Friday, July 20, 2007

Home from Camp

The wife and kids and I are home from our week at Sa Ha Le for this year's youth camp. It was a fabulous week. I think I'm getting too old for this stuff... I'm exhausted. Anyway. The wife is asleep. The boy is watching 'Doogal'. The baby is eating salad, (and sharing it with the dog). The big girl is being very quiet, I better check on that. She's drinking 7up. It's nice to be home.
On the way up the mountain my van puked transmission fluid all over the highway and the bus I was driving threw it's power steering belt. We left the van on the side of the mountain and I drove 55 campers + various staff + my family from the van, all the way to camp with no power steering. My forearms are very buff and I now have six grey hairs in my beard. We arrived to camp safely and close to on time. Like I said, camp was fabulous and I will try to post more later.
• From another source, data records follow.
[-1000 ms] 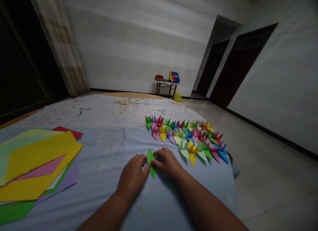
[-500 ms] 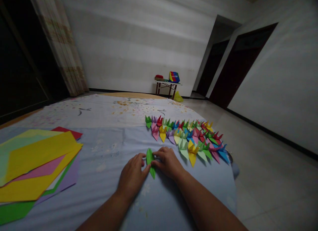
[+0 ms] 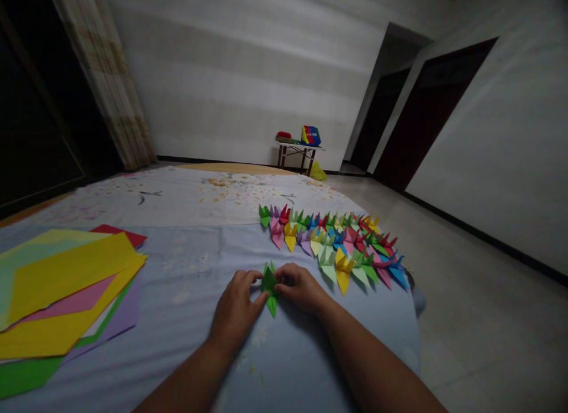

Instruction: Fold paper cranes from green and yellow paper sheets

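A partly folded green paper crane (image 3: 269, 283) is held low over the blue cloth, its narrow points showing at top and bottom. My left hand (image 3: 237, 299) pinches its left edge between thumb and fingers. On the opposite edge, my right hand (image 3: 298, 287) grips the paper the same way. Beyond my right hand stand rows of finished paper cranes (image 3: 344, 271) in many colours. Over to the left lies a loose stack of coloured paper sheets (image 3: 80, 268), yellow ones on top.
A pale flowered cloth (image 3: 186, 194) covers the far part of the round table. By the back wall stands a small side table (image 3: 296, 145) with a colourful box (image 3: 310, 135) on it. A yellow bag (image 3: 318, 171) lies on the floor beside it.
The green paper, flat and narrow before, now has a raised flap at its middle and a split upper tip. Both hands still hold its sides.
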Tool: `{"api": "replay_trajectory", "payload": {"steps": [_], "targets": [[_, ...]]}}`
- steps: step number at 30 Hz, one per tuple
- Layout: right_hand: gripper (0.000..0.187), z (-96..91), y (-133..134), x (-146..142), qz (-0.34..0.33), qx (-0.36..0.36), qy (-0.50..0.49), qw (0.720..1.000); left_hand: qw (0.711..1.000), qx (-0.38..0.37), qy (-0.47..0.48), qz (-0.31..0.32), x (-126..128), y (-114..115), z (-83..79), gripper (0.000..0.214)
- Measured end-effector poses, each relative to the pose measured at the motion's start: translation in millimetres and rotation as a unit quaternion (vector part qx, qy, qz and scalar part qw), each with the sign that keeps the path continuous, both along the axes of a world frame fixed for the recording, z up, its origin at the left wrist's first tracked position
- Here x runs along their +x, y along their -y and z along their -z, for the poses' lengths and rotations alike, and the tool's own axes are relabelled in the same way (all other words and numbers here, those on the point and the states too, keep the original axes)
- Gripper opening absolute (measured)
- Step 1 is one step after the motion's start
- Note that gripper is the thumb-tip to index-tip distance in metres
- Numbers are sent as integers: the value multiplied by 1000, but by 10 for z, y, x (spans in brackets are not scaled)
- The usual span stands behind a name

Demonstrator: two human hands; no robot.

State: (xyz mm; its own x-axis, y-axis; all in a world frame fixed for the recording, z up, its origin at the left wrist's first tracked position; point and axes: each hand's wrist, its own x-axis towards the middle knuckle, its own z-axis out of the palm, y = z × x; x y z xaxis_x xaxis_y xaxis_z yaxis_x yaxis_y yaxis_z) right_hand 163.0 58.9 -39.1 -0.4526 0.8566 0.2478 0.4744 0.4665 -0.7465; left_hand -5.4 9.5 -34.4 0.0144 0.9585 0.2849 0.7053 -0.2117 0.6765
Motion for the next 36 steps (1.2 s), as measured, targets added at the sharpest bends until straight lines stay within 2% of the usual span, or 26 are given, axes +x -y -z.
{"api": "replay_trajectory", "payload": {"steps": [4, 11, 16, 23, 29, 36], "targets": [[10, -1, -10, 33, -10, 20, 5, 1000, 1000, -9, 22, 15, -9, -13, 1, 23], [16, -48, -16, 101, -63, 25, 25, 997, 998, 9, -9, 53, -37, -31, 24, 14], [20, -101, 0, 124, -88, 27, 49, 995, 996, 13, -53, 71, -57, -36, -17, 11], [24, -92, -15, 146, -59, 41, 79, 994, 992, -15, -79, 95, -84, -29, -67, 12], [20, -107, -12, 153, -70, 43, 80, 993, 990, -20, -92, 109, -114, -49, -66, 12], [20, -72, -29, 166, -67, 60, 104, 990, 980, -10, -153, 124, -94, -12, -111, 16]]}}
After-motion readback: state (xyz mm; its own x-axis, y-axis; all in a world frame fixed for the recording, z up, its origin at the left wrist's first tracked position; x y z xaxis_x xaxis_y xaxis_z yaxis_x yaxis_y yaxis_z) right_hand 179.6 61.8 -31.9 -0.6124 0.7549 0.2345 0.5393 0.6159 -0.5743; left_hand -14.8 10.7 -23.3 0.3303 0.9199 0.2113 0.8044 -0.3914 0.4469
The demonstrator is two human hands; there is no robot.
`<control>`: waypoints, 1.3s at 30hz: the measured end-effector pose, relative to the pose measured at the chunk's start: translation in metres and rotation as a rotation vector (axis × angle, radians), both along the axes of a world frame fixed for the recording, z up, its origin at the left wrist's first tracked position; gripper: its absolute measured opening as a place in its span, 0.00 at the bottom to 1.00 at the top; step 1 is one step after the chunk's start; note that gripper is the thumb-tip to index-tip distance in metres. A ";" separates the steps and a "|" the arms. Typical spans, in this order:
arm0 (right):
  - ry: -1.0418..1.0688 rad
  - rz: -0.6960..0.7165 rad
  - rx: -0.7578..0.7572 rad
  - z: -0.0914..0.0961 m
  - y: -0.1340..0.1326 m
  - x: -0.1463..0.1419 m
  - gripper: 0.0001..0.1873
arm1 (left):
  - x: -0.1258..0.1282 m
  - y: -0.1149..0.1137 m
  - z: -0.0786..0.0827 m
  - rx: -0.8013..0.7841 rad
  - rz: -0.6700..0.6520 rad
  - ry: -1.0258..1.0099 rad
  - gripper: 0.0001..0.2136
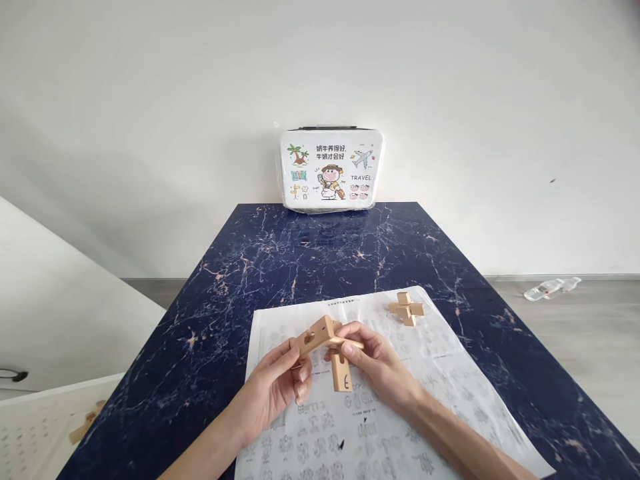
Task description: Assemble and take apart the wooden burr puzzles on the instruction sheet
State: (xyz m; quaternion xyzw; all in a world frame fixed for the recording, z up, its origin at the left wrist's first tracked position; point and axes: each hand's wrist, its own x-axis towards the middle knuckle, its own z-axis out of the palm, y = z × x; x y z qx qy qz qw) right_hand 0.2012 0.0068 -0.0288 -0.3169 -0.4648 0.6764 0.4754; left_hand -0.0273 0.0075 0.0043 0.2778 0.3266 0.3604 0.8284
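Holed wooden bar (321,331), tilted; slotted, ink-marked block (342,378) near right end.

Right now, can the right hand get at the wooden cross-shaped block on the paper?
Probably yes, if freed: the right hand is gripping wooden pieces, but the cross-shaped block sits just beyond it on the paper, with nothing visible in between.

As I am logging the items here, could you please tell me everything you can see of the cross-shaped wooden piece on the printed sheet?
The cross-shaped wooden piece looks pale and unpainted, with short, square-ended arms jutting in several directions. It appears assembled, and rests near the far right corner of the printed sheet, touching nothing else that shows. Its underside is hidden.
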 end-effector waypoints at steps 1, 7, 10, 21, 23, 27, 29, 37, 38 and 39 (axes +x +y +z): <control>-0.009 0.023 0.006 0.000 0.000 0.000 0.17 | 0.000 0.000 -0.002 -0.002 -0.008 0.000 0.14; -0.052 0.011 0.042 0.003 -0.003 -0.002 0.15 | 0.003 -0.001 -0.011 0.015 -0.029 0.018 0.12; -0.024 0.032 0.031 0.007 -0.004 -0.001 0.16 | 0.005 -0.002 -0.012 0.043 -0.050 0.032 0.14; 0.075 0.130 0.048 0.006 -0.005 0.002 0.31 | 0.010 -0.010 -0.008 0.252 -0.084 0.190 0.18; 0.049 0.113 0.058 0.004 -0.005 0.001 0.29 | 0.012 -0.012 -0.006 0.291 -0.092 0.221 0.19; 0.047 0.094 0.056 0.003 -0.004 0.001 0.26 | 0.014 -0.013 -0.005 0.335 -0.111 0.244 0.20; 0.051 0.080 0.042 0.003 -0.004 0.001 0.24 | 0.015 -0.014 -0.004 0.363 -0.144 0.276 0.20; 0.080 0.117 0.037 0.005 -0.005 0.003 0.22 | 0.019 -0.022 0.005 0.425 -0.265 0.332 0.18; 0.085 0.125 0.043 0.005 -0.006 0.003 0.22 | 0.019 -0.023 0.006 0.434 -0.285 0.336 0.18; 0.091 0.133 0.049 0.005 -0.006 0.003 0.22 | 0.019 -0.024 0.007 0.444 -0.303 0.340 0.19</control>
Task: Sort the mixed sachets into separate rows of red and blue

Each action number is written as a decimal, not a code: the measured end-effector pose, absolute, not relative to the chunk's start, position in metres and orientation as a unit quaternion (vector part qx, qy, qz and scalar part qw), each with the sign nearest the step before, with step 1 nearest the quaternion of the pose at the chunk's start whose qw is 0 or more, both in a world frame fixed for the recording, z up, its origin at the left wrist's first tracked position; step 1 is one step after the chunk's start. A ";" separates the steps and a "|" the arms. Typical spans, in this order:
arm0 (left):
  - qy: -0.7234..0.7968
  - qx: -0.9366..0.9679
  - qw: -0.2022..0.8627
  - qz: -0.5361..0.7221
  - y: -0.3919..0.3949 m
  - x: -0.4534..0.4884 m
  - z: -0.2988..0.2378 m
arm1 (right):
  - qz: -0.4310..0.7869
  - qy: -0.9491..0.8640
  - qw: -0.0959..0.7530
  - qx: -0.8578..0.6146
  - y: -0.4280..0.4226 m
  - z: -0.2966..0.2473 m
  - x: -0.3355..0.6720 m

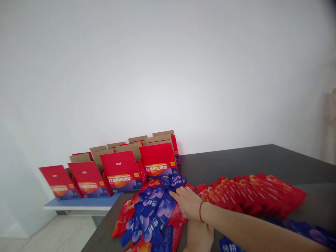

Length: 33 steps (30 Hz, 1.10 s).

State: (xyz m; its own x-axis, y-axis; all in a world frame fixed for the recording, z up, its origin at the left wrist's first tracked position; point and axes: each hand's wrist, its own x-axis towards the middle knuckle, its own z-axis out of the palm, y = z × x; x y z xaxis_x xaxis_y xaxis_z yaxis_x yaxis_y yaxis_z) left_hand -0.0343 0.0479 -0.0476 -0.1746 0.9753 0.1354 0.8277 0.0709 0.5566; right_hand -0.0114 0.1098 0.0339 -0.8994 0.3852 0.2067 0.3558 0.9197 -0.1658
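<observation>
My right hand point(187, 201), with a dark red band at the wrist, reaches in from the lower right. Its fingers are bent over the upper edge of a blue spouted pouch point(166, 207) in a mixed pile. Under my right wrist, at the bottom edge, shows part of my left hand point(200, 233); its fingers are hidden. Blue pouches with purple print lie loosely over red pouches point(125, 214) in this pile. Right of my hands, a slanting row of overlapping red pouches point(252, 192) lies on the dark table.
Several open red cartons point(120, 171) with raised flaps stand at the left, some on a blue-topped bench point(86, 203). More blue pouches point(296, 229) lie beneath my right forearm, near the front. The dark table point(225, 162) reaches back to a white wall point(168, 77).
</observation>
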 end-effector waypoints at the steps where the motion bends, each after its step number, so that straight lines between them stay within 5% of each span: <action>1: 0.716 0.627 0.139 0.274 0.047 -0.034 -0.048 | 0.075 -0.969 0.122 -0.201 0.110 0.034 -0.008; 10: 0.633 0.588 0.203 0.461 0.034 -0.035 -0.026 | 0.196 -0.911 0.160 -0.326 0.127 0.040 0.006; 20: 0.405 0.225 0.600 0.652 0.022 -0.064 -0.014 | 0.125 -0.937 0.175 -0.275 0.092 0.038 0.035; 25: 0.361 0.141 0.548 0.741 0.022 -0.067 -0.011 | 0.166 -0.949 0.223 -0.149 0.069 0.027 0.051; 29: 0.355 0.151 0.526 0.758 0.019 -0.066 -0.007 | 0.325 -0.856 0.306 -0.261 0.075 0.026 0.059; 33: 0.362 0.199 0.496 0.764 0.018 -0.057 -0.002 | 0.544 -0.748 0.176 -0.338 0.083 0.022 0.051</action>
State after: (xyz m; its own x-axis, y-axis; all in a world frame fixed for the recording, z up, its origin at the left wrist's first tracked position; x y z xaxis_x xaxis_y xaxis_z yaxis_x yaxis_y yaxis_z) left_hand -0.0570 0.0176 -0.0023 -0.4287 0.9017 -0.0557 -0.6141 -0.2456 0.7500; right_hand 0.0511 0.0833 0.0225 -0.7098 0.6965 -0.1048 0.3145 0.1802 -0.9320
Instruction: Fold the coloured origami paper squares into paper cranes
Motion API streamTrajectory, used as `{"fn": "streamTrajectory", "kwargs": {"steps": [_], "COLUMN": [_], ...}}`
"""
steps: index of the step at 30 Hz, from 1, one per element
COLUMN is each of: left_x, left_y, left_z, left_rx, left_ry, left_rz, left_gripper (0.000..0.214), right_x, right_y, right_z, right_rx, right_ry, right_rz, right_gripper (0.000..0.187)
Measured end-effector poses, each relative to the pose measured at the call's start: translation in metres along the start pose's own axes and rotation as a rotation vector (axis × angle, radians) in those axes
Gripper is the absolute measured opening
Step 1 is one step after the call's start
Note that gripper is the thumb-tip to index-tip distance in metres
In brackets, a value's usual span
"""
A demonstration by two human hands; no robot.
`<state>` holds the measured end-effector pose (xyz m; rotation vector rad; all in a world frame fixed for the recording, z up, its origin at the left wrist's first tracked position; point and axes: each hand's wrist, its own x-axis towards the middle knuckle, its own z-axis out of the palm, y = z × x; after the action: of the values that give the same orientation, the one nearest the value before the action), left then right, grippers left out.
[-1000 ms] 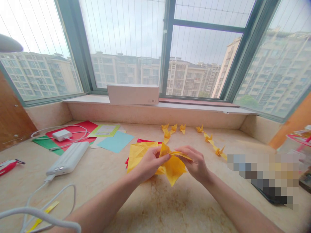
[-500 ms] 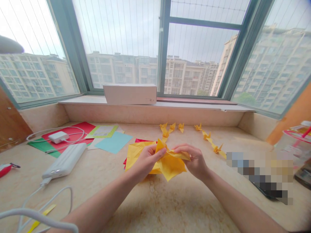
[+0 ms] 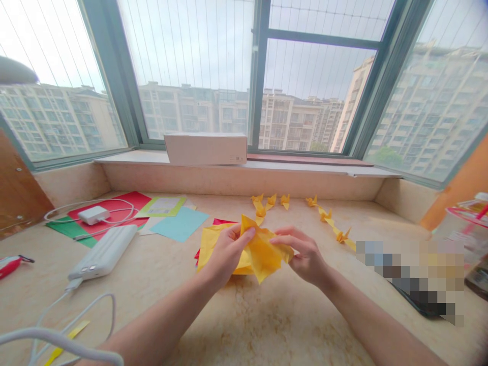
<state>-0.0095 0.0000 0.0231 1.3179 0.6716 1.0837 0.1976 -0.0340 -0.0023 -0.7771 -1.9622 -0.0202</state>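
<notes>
Spanning both hands: creased yellow paper (image 3: 263,256), lower centre of the frame; tip-to-tip axis steep, lower tip leaning right.
Left hand (image 3: 227,249): nearly closed, thumb in front, gripping the paper's left side.
Right hand (image 3: 306,254): half-curled, fingers pinching its right end.
Nearer hand: neither; both touch.
Yellow sheet (image 3: 209,241): beyond left hand.

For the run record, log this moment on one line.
left hand: holds yellow paper | right hand: holds same paper | paper cranes: beyond the hands

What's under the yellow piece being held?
More yellow paper lies below the held piece, with red paper at its edges. Part of that yellow and most red are covered; layer count unclear.
</notes>
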Motion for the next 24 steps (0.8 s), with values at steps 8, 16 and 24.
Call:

For now, a wall of gratitude moment. My dad and I have a fairly... uh... fair relationship. In general we like each other, but don't seem to make too much time for each other. We live in seemingly different worlds. I live in a fundy church culture he left, and he lives in a world of family chaos I never imagined would be mine even with a "step" in front of it. Just to complicate things he's hard of hearing to a point where phone conservations are difficult and frustrating to both of us. I sometimes think he must be totally embarrassed by what I do, even though he goes out of his way to say how proud of me he is.
So on Sunday night, with campers anxiously awaiting the first chapel, and the van still sitting in it's own vomit, I called my dad and step-mom. I just wanted them to try to get the van to their house, which at the time, I was thinking was very close to their home. They bought a cart load of ATF and safely drove the van down the mountain, then all the way to my driveway. It was a very "Christ-like" thing to do and a very meaningful demonstration of the love this set of folks have for my family. My dad, who rarely attends church anymore, enabled some real life changing youth ministry to happen. That night, many students invited Jesus into their lives for the first time. There was a real authenticity to the altar time. And the evening set a wonderful tone for the whole week. I am so thankful for the parents God gave me. There's not a day that goes by that I don't remember, "I'm a Wotherspoon Boy!" I love my disFUNctional family and I am so glad my dad is my dad.